Task – Among the records that follow, find each line holding the word "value" and copy it.

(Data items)
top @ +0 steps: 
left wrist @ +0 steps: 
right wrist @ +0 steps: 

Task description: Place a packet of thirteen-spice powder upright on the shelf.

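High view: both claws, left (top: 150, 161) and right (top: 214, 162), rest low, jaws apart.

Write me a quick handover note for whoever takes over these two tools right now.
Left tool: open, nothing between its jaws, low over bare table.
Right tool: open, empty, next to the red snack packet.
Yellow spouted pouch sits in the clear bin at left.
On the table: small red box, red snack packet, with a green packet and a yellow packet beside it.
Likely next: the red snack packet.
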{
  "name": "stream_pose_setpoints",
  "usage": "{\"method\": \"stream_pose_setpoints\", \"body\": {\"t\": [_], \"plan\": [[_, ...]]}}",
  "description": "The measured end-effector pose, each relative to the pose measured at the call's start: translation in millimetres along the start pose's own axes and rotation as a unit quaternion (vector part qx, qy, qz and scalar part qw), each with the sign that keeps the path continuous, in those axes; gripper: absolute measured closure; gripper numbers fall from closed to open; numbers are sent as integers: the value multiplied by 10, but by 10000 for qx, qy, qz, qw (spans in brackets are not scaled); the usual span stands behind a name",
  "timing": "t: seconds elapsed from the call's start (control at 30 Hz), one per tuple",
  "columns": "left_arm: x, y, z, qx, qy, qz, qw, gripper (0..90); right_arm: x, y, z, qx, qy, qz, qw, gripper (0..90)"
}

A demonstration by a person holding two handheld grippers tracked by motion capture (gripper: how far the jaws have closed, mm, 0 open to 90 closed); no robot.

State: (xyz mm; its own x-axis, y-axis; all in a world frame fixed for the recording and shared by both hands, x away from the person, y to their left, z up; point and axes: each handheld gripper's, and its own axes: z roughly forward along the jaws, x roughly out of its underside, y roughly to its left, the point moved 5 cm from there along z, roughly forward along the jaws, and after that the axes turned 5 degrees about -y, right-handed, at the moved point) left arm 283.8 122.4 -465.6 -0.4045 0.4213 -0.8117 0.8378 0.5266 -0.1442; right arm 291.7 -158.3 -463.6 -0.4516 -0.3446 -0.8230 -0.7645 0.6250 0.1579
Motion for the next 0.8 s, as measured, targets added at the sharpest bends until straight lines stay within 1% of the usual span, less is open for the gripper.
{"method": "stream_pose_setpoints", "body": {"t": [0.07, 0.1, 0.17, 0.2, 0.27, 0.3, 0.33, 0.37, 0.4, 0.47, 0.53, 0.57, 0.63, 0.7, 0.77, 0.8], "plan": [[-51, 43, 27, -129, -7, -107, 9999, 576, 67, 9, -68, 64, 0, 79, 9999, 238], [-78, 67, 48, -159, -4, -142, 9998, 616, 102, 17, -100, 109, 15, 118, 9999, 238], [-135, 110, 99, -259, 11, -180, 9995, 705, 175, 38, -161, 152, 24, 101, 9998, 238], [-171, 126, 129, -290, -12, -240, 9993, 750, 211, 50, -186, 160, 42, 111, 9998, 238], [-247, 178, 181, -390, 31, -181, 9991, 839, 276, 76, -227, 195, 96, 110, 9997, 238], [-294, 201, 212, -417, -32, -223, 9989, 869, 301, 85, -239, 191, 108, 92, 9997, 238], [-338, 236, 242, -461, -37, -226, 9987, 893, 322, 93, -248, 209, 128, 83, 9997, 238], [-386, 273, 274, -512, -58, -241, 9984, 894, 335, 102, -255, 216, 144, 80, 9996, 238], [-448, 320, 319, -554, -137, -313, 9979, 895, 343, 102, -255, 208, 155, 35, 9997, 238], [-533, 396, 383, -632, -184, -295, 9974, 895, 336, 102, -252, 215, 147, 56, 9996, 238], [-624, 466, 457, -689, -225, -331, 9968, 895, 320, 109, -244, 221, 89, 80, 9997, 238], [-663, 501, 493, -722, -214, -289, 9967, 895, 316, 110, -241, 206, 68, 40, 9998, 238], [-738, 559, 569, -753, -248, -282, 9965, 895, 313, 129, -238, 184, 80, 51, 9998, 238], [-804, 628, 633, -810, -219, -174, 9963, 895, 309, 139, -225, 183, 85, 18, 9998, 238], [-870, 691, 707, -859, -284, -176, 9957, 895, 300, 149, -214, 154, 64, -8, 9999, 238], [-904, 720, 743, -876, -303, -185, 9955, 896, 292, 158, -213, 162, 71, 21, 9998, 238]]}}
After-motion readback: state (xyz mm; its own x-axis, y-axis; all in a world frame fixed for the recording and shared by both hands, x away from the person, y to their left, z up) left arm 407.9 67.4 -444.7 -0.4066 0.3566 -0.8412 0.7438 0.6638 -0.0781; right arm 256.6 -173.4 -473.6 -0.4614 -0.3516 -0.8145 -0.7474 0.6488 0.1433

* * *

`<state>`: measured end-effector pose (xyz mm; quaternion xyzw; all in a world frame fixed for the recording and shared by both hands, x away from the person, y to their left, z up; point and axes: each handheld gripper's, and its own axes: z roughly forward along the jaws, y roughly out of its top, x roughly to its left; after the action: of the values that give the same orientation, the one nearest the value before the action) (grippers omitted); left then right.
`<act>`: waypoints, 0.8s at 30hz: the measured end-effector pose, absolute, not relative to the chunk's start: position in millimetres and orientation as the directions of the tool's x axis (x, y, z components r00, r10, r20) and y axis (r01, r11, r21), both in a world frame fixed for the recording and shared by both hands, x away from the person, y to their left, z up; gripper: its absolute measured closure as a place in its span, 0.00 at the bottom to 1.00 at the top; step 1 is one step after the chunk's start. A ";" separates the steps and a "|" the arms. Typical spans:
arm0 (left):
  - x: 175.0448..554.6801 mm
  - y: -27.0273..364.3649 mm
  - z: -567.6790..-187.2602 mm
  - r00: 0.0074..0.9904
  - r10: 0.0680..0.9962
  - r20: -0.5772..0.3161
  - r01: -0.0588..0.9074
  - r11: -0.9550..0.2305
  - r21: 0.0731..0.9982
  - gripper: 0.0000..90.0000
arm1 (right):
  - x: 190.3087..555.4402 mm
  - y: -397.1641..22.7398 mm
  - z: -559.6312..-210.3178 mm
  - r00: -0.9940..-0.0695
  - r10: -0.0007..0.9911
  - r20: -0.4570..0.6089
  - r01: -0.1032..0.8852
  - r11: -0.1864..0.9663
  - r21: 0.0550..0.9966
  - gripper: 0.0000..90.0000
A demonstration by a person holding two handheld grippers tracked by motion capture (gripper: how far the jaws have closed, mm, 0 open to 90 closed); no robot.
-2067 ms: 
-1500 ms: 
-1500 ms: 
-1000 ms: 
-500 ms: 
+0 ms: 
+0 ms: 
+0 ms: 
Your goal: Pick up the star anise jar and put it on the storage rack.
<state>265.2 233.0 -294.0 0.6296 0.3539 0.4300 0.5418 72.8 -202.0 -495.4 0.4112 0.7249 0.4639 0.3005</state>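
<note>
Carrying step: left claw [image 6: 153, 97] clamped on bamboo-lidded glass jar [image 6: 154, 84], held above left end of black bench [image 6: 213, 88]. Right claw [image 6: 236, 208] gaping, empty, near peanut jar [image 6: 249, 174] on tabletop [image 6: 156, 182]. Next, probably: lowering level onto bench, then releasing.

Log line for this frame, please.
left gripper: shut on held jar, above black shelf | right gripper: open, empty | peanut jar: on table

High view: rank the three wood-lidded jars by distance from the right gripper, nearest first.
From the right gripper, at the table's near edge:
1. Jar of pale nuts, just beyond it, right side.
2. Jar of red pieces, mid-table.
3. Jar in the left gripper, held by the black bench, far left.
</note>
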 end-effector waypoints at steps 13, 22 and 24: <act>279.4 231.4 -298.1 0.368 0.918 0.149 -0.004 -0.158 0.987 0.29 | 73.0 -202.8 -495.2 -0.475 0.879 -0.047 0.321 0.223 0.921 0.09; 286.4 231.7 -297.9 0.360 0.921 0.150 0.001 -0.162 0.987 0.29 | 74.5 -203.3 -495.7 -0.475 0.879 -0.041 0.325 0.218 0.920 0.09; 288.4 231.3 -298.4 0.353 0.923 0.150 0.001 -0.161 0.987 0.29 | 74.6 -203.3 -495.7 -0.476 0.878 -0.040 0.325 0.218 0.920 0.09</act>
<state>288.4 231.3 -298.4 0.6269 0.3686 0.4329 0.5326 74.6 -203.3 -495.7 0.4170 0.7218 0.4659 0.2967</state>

Response area –
  "description": "The measured end-effector pose, each relative to the pose measured at the call's start: translation in millimetres along the start pose's own axes and rotation as a unit quaternion (vector part qx, qy, qz and scalar part qw), each with the sign that keeps the path continuous, in those axes; gripper: absolute measured closure; gripper numbers fall from closed to open; numbers are sent as integers: the value multiplied by 10, but by 10000 for qx, qy, qz, qw (spans in brackets are not scaled); the usual span stands behind a name",
`<state>`: measured end-effector pose (xyz mm; quaternion xyzw; all in a world frame fixed for the recording and shared by both hands, x away from the person, y to their left, z up; point and axes: each handheld gripper's, and its own axes: z roughly forward along the jaws, y roughly out of its top, x roughly to its left; after the action: of the values that give the same orientation, the one nearest the value before the action) (grippers omitted); left then right.

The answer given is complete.